Ultimately neither the engineers with their apparatus, nor the doctors with their medicines, their forced sterilizations, circumcisions and committals to insane asylums, nor the Protestant or Catholic clergy could turn the tide. Incidentally it was not only Christianity that took a negative view of self-gratification. The same applied to the other two Semitic religions and, for example, Taoism. Taoism sees masturbation as pure sex — without warmth, without feeling, communication or the harmony of yin and yang. In his book The Tao of Love and Sex Jolan Chang writes that he is one of the few men who have masturbated no more than a dozen times in their life. ‘I had the feeling that masturba­tion was too mechanical an act and that there was no poetry in it.’

The United States has produced some very enlightened scientists. Dr Alfred Kinsey saw a possible solution in large-scale research into the sexual habits of his fellow Americans, in the hope of neutralizing all kinds of sexual prejudices.
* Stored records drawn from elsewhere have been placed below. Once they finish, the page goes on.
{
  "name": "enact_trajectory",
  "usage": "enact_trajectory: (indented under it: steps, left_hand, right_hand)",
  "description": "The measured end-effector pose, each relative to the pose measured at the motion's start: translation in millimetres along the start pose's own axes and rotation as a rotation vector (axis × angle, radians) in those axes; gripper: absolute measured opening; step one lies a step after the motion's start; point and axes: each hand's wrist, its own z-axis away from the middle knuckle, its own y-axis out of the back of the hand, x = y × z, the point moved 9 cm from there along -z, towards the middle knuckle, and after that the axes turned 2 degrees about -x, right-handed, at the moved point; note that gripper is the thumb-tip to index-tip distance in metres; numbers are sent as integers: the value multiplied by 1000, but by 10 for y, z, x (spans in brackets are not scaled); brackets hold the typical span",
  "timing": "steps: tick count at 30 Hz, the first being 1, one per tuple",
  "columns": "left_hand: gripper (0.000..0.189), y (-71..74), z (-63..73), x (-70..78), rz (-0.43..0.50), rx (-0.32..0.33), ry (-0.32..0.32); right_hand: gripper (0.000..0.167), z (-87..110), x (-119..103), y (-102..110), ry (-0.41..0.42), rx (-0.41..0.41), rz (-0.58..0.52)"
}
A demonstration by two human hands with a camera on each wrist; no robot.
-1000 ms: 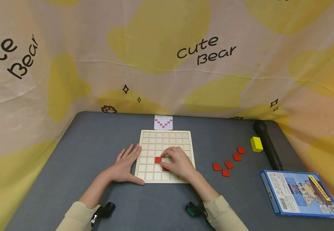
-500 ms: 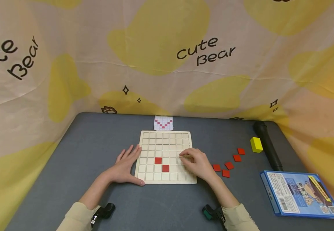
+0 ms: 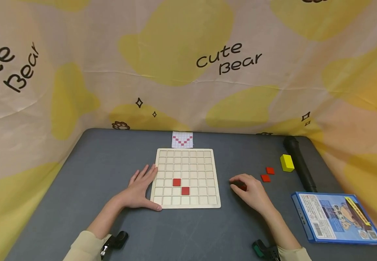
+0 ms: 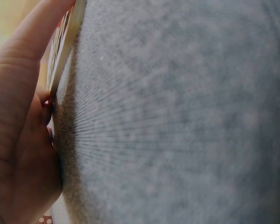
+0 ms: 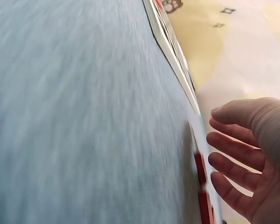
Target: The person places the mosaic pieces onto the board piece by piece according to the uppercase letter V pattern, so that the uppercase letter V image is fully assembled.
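Note:
A pale grid board [image 3: 201, 207] lies on the grey table with two red square tiles in its cells, an upper left tile [image 3: 176, 182] and a lower right tile [image 3: 185, 191]. My left hand [image 3: 137, 189] rests against the board's left edge, fingers straight and spread, thumb at the near corner. Right of the board, my right hand [image 3: 252, 191] hovers over loose red tiles. One red tile [image 3: 243, 187] shows partly beneath it; others there are hidden. In the right wrist view, the fingers [image 5: 235, 151] are relaxed and apart from the thumb, holding nothing, beside red tiles [image 5: 204, 200].
Two more red tiles [image 3: 265, 178] lie beyond the right hand. Farther right are a yellow block [image 3: 287, 163], a long black cylinder [image 3: 300, 165] and a blue box [image 3: 338, 217]. A small card [image 3: 182, 140] with a red V pattern lies behind the board.
My right hand has moved right, off the board, to the loose tiles, uncovering the two red tiles on the grid. The left hand has stayed at the board's edge.

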Motion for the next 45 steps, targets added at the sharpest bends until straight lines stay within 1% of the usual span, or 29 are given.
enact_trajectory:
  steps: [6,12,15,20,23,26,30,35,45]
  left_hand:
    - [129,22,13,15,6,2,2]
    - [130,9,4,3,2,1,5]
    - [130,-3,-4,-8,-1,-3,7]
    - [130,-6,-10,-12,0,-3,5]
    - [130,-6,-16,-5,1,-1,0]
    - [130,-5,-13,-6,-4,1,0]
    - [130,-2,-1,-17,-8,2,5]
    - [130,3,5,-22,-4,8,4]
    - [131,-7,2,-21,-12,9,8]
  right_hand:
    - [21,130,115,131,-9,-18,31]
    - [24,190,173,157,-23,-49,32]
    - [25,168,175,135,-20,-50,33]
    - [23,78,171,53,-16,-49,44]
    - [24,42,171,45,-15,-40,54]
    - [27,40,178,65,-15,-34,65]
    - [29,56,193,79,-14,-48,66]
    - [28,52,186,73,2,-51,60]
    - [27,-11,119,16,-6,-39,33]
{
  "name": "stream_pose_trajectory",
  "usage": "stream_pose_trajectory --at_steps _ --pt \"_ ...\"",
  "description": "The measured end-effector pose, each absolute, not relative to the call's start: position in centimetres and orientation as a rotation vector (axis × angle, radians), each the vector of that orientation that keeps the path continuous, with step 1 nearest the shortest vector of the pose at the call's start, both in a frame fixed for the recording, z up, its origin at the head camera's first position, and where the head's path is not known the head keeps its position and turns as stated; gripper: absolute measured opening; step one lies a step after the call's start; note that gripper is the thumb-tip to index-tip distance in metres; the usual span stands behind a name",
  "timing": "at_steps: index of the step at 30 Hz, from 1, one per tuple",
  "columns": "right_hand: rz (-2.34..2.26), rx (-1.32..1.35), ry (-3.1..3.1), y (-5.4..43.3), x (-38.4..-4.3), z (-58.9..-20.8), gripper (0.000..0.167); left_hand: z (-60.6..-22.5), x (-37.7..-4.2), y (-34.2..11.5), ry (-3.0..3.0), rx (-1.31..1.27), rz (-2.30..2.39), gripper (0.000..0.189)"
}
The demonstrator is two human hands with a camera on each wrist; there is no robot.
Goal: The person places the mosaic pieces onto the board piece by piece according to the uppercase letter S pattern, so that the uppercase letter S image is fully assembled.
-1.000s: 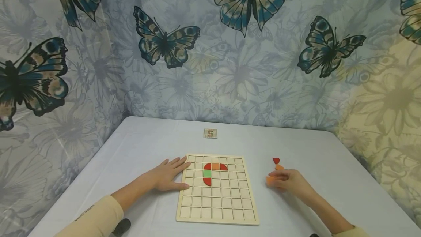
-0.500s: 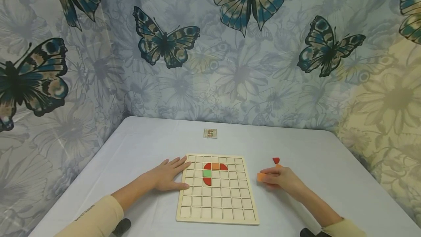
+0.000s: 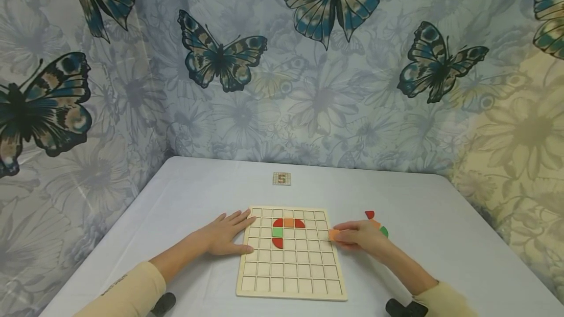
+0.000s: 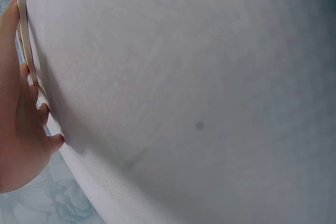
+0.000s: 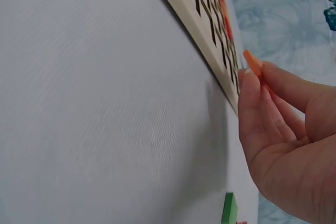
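Observation:
A pale wooden grid board lies on the white table. In its upper cells sit red rounded pieces, an orange square and a green square. My left hand rests with spread fingers on the board's left edge. My right hand pinches an orange tile between thumb and fingers, right at the board's right edge. The right wrist view shows that orange tile gripped at the fingertips, beside the board's rim.
Right of the board lie a red piece, an orange piece partly behind the right hand, and a green piece. A small card with a grid and an S-like figure lies at the back. A patterned butterfly curtain stands behind the table.
My right hand has moved left with the orange tile, from beside the loose pieces to the board's right edge. The green piece has come into sight. My left hand stays put.

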State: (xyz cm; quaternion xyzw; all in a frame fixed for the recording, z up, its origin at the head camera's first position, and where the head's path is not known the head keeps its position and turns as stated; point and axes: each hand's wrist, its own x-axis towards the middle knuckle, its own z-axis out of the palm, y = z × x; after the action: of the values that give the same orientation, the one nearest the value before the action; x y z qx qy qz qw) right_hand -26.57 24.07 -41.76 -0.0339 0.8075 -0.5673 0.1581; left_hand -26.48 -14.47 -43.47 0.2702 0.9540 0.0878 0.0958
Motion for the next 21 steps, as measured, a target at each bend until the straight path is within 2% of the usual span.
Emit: stream_pose_trajectory --at_steps 21 --pt "-1.642 -0.109 2.194 19.6 -26.7 -41.4 0.035 -43.5 -26.5 -14.5 2.831 0.801 0.257 0.089"
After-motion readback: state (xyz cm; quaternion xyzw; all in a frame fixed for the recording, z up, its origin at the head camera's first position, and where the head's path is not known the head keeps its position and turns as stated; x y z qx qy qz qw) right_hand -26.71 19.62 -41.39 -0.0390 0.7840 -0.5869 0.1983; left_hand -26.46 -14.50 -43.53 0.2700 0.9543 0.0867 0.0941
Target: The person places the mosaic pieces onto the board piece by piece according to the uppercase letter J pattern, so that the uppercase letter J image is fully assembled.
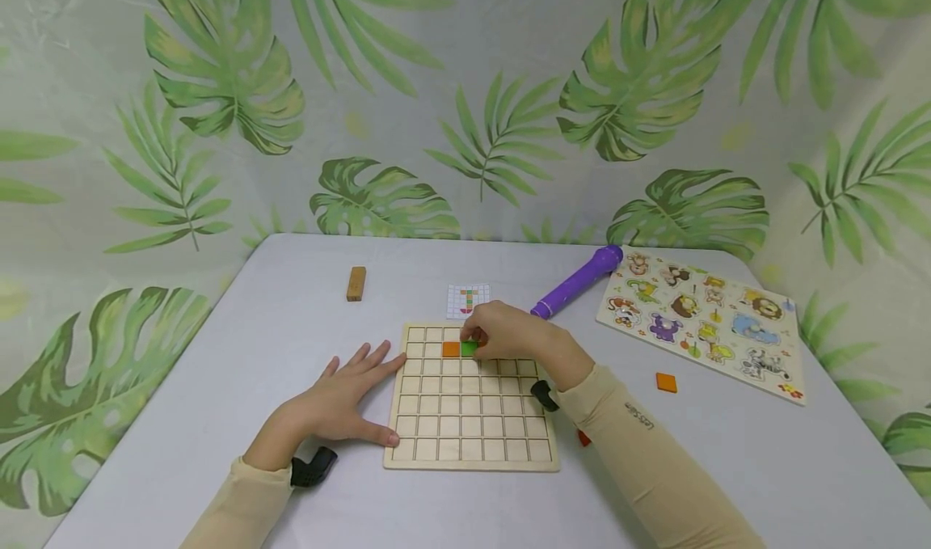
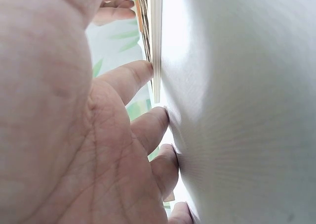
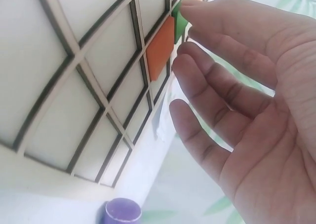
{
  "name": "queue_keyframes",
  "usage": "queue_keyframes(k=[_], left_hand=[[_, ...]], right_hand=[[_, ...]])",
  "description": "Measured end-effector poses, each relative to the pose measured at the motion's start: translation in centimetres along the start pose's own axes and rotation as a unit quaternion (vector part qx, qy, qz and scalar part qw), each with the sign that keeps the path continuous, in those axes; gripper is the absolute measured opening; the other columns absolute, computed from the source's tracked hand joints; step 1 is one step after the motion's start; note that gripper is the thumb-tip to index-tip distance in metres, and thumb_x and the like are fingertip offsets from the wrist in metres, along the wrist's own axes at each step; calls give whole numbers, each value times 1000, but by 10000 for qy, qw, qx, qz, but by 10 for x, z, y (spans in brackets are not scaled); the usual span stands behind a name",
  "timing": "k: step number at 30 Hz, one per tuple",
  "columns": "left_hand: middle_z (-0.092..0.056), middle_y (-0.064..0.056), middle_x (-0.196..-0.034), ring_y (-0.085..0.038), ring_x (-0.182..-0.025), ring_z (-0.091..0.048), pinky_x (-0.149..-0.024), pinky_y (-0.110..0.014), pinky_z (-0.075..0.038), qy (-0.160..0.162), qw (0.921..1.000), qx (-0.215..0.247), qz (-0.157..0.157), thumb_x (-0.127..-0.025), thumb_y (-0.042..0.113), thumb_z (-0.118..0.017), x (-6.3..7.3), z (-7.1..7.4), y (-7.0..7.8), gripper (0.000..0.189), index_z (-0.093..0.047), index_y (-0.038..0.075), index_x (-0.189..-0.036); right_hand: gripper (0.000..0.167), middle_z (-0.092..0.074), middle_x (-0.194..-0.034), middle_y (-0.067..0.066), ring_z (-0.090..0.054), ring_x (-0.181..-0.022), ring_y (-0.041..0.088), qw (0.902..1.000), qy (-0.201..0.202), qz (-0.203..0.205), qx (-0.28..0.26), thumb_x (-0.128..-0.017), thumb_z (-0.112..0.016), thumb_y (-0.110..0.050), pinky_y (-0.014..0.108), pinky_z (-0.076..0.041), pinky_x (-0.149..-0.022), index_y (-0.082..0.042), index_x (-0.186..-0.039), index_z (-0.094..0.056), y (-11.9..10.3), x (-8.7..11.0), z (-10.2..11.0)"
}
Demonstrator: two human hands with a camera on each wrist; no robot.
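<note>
A wooden grid board (image 1: 448, 428) lies flat on the table. In its second row from the far side, a green tile (image 1: 469, 348) sits beside an orange tile (image 1: 451, 349). My right hand (image 1: 502, 331) pinches the green tile with thumb and index finger, right at the board. The right wrist view shows another orange tile (image 3: 160, 48) on the green tile's other side, mostly covered by my hand in the head view. Spread fingers of my left hand (image 1: 338, 403) rest on the table, with thumb and index finger touching the board's left edge.
Behind the board lies a small pattern card (image 1: 456, 300). A wooden block (image 1: 355, 285) stands back left. To the right are a purple microphone-shaped stick (image 1: 578, 282), an animal puzzle board (image 1: 698, 355) and an orange tile (image 1: 666, 382). A red tile (image 1: 584, 438) shows partly beneath my right sleeve.
</note>
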State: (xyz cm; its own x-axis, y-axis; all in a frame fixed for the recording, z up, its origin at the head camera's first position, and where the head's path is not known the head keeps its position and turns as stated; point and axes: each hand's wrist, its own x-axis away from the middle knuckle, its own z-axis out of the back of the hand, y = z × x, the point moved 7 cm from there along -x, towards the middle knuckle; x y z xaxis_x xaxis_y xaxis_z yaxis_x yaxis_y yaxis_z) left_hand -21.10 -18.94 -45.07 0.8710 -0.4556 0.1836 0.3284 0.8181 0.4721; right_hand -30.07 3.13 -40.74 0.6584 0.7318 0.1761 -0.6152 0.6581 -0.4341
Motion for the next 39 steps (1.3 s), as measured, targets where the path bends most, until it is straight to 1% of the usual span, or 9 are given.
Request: queue_keyframes(k=[6,13,17,21,25,31,36,39], left_hand=[[-16,-16,-181,-49,-167,-9,-125,-82,-5,-9,10000,18,-20,-75,67,-89,1,2,4,121,-31,23,-171],[-16,-15,-181,-48,-167,-9,-125,-82,-5,-4,10000,-36,-16,-75,69,-89,0,0,2,121,-32,23,-171],[-16,-15,-181,-48,-167,-9,-125,-82,-5,-5,10000,-37,-13,-74,69,-89,0,0,2,121,-32,23,-171],[-15,-15,-181,-47,-168,-8,-126,-81,-4,-21,10000,-10,8,-74,69,-89,0,-1,2,121,-32,23,-171],[-16,-15,-181,-48,-167,-9,-126,-81,-5,-9,10000,-22,32,-74,69,-89,1,-1,1,122,-31,24,-171],[-17,-15,-181,-49,-167,-11,-125,-82,-6,58,10000,-24,-17,-74,69,-89,2,0,1,122,-31,24,-171],[-16,-15,-181,-49,-167,-10,-125,-82,-6,32,10000,-8,1,-74,70,-89,1,-1,1,122,-31,25,-171],[-16,-14,-181,-49,-167,-10,-125,-82,-6,39,10000,-34,1,-74,70,-88,1,-1,1,122,-30,25,-171]], right_hand=[[24,-78,-106,7,-68,-94,12,9999,69,-10,130,-97,-80,-10,28,-60,-90,-2,-120,-79,2,5,2],[25,-76,-101,4,-63,-90,11,9997,184,-75,103,-98,-78,-13,30,-57,-88,-2,-120,-79,8,12,7],[26,-76,-104,4,-63,-93,13,9995,258,-162,31,-97,-78,-13,31,-57,-90,-4,-120,-79,13,19,10],[26,-76,-104,7,-64,-94,18,9994,293,-164,-21,-97,-77,-12,32,-56,-89,-3,-121,-78,17,29,15],[26,-74,-106,7,-66,-96,19,9991,302,-288,-20,-99,-76,-13,34,-57,-91,-3,-123,-78,25,45,18],[27,-75,-113,10,-69,-105,22,9976,440,-537,-77,-100,-75,-15,41,-59,-96,-3,-124,-77,48,74,21],[27,-75,-116,11,-69,-108,25,9953,565,-770,-170,-100,-75,-15,47,-59,-99,-4,-124,-76,70,103,25],[27,-76,-117,12,-70,-108,27,9939,692,-828,-205,-100,-75,-15,51,-59,-99,-4,-124,-76,84,123,32]])
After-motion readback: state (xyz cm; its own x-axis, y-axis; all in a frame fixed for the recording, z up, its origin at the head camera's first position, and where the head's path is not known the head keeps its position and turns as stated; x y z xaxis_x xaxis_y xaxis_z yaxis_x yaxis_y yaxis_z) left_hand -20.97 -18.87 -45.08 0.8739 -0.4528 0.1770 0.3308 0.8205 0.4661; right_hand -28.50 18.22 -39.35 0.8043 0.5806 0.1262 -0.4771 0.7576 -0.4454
He took second place when it came to written material on sex, since over the centuries the Vatican remained unsurpassed. Kinsey produced more than eight thousand case histories, in which 88 per cent of those questioned between the ages of sixteen and twenty turned out to indulge in self-gratification. Less than half a century later Shere Hite produced her Hite Report on Male Sexuality. She noted that many men feel guilty during masturbation, but at the same time derive great pleasure from it.